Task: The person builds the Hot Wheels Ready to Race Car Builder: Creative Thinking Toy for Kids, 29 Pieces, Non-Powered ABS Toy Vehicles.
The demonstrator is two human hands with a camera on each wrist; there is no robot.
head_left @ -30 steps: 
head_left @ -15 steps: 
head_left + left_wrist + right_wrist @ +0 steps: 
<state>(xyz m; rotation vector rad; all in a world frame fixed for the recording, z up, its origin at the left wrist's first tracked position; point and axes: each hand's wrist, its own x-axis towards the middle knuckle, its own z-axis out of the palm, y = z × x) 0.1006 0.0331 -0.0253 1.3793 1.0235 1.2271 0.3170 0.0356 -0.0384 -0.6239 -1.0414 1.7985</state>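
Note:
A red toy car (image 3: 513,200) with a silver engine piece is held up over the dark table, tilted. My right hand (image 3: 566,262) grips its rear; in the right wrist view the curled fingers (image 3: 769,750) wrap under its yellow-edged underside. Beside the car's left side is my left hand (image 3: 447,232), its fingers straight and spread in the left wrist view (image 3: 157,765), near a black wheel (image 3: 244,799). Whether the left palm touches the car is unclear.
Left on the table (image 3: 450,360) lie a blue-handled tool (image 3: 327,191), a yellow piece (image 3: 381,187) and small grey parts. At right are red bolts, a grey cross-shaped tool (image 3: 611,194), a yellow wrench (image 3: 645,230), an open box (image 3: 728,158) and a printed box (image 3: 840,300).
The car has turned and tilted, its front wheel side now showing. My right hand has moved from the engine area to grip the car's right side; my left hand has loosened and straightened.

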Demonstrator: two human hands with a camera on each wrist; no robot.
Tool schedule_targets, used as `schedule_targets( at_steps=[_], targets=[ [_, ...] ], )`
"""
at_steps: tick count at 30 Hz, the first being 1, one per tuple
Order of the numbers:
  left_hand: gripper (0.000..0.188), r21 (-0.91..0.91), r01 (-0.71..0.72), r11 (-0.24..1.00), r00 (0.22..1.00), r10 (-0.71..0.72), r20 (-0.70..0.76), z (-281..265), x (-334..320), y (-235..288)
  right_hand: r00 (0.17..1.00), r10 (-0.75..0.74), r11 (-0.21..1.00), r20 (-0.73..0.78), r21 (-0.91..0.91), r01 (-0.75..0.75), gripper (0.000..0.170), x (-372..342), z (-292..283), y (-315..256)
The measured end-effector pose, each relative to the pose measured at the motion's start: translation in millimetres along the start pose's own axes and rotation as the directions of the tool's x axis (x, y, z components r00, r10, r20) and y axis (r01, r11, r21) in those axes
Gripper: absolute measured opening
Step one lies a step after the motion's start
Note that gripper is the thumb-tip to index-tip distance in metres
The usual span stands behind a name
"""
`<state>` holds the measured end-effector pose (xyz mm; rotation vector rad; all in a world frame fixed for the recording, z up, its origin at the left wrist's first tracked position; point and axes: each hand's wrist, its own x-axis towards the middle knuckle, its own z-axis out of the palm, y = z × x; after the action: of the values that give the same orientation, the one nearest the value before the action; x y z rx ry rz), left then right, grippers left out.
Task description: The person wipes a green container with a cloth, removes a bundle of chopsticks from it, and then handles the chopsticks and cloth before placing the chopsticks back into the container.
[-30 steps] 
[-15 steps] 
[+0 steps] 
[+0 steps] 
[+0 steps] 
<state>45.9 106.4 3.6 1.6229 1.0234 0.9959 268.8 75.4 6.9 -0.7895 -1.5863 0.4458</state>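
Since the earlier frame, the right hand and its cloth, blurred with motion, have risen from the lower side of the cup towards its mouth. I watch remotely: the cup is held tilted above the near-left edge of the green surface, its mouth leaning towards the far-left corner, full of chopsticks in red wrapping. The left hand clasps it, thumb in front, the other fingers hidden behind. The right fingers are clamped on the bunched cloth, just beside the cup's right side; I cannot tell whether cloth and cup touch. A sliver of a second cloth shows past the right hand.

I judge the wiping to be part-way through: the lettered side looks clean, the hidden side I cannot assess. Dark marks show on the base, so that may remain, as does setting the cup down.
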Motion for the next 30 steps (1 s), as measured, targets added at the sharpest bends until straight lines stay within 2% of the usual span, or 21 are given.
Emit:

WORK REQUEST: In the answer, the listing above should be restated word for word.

RESPONSE TO THIS EXERCISE:
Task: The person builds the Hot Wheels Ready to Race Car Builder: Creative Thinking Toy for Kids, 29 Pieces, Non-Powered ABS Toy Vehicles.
The demonstrator is two human hands with a camera on each wrist; there is no robot.
head_left @ -30 steps: 
head_left @ -15 steps: 
head_left + left_wrist + right_wrist @ +0 steps: 
<state>(xyz m; rotation vector rad; all in a world frame fixed for the recording, z up, its origin at the left wrist's first tracked position; point and axes: each hand's wrist, its own x-axis towards the middle knuckle, its own z-axis out of the palm, y = z × x) 0.1006 0.0331 -0.0253 1.3793 1.0235 1.2271 0.3170 0.0356 -0.0384 -0.6239 -1.0414 1.7985</state>
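Note:
A red toy car (image 3: 513,200) with a silver engine piece is held up over the dark table, tilted. My right hand (image 3: 566,262) grips its rear; in the right wrist view the curled fingers (image 3: 769,750) wrap under its yellow-edged underside. Beside the car's left side is my left hand (image 3: 447,232), its fingers straight and spread in the left wrist view (image 3: 157,765), near a black wheel (image 3: 244,799). Whether the left palm touches the car is unclear.
Left on the table (image 3: 450,360) lie a blue-handled tool (image 3: 327,191), a yellow piece (image 3: 381,187) and small grey parts. At right are red bolts, a grey cross-shaped tool (image 3: 611,194), a yellow wrench (image 3: 645,230), an open box (image 3: 728,158) and a printed box (image 3: 840,300).
The car has turned and tilted, its front wheel side now showing. My right hand has moved from the engine area to grip the car's right side; my left hand has loosened and straightened.
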
Demonstrator: two human hands with a camera on each wrist; no robot.
Tool schedule_targets, used as `schedule_targets( at_steps=[_], targets=[ [_, ...] ], )`
"""
at_steps: tick count at 30 Hz, the first being 1, one per tuple
Order of the numbers:
  left_hand: gripper (0.000..0.188), r21 (-0.91..0.91), r01 (-0.71..0.72), r11 (-0.24..1.00), r00 (0.22..1.00), r10 (-0.71..0.72), r20 (-0.70..0.76), z (-281..265), x (-334..320), y (-235..288)
  right_hand: r00 (0.17..1.00), r10 (-0.75..0.74), r11 (-0.21..1.00), r20 (-0.73..0.78), r21 (-0.91..0.91), r01 (-0.75..0.75), gripper (0.000..0.170), x (-372..342), z (-292..283), y (-315..256)
The measured end-effector pose, each relative to the pose measured at the motion's start: translation in millimetres along the start pose's own axes and rotation as the directions of the tool's x axis (x, y, z components r00, r10, r20) and y axis (r01, r11, r21) in those axes
Gripper: absolute measured opening
Step one lies a step after the motion's start
Note that gripper is the thumb-tip to index-tip distance in metres
The usual span stands behind a name
"""
`<state>` holds the measured end-effector pose (xyz mm; rotation vector rad; all in a world frame fixed for the recording, z up, its origin at the left wrist's first tracked position; point and axes: each hand's wrist, its own x-axis towards the middle knuckle, its own z-axis out of the palm, y = z × x; after the action: of the values that give the same orientation, the one nearest the value before the action; x y z rx ry rz), left then right, grippers left out.
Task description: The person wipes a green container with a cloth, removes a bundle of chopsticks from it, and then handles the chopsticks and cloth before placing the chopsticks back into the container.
[-30 steps] 
[-15 steps] 
[+0 steps] 
[+0 steps] 
[+0 steps] 
<state>45.9 106.4 3.6 1.6229 1.0234 0.9959 268.8 75.4 6.9 -0.7895 -1.5863 0.4458</state>
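Since the earlier frame, the right hand and its cloth, blurred with motion, have risen from the lower side of the cup towards its mouth. I watch remotely: the cup is held tilted above the near-left edge of the green surface, its mouth leaning towards the far-left corner, full of chopsticks in red wrapping. The left hand clasps it, thumb in front, the other fingers hidden behind. The right fingers are clamped on the bunched cloth, just beside the cup's right side; I cannot tell whether cloth and cup touch. A sliver of a second cloth shows past the right hand.

I judge the wiping to be part-way through: the lettered side looks clean, the hidden side I cannot assess. Dark marks show on the base, so that may remain, as does setting the cup down.
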Motion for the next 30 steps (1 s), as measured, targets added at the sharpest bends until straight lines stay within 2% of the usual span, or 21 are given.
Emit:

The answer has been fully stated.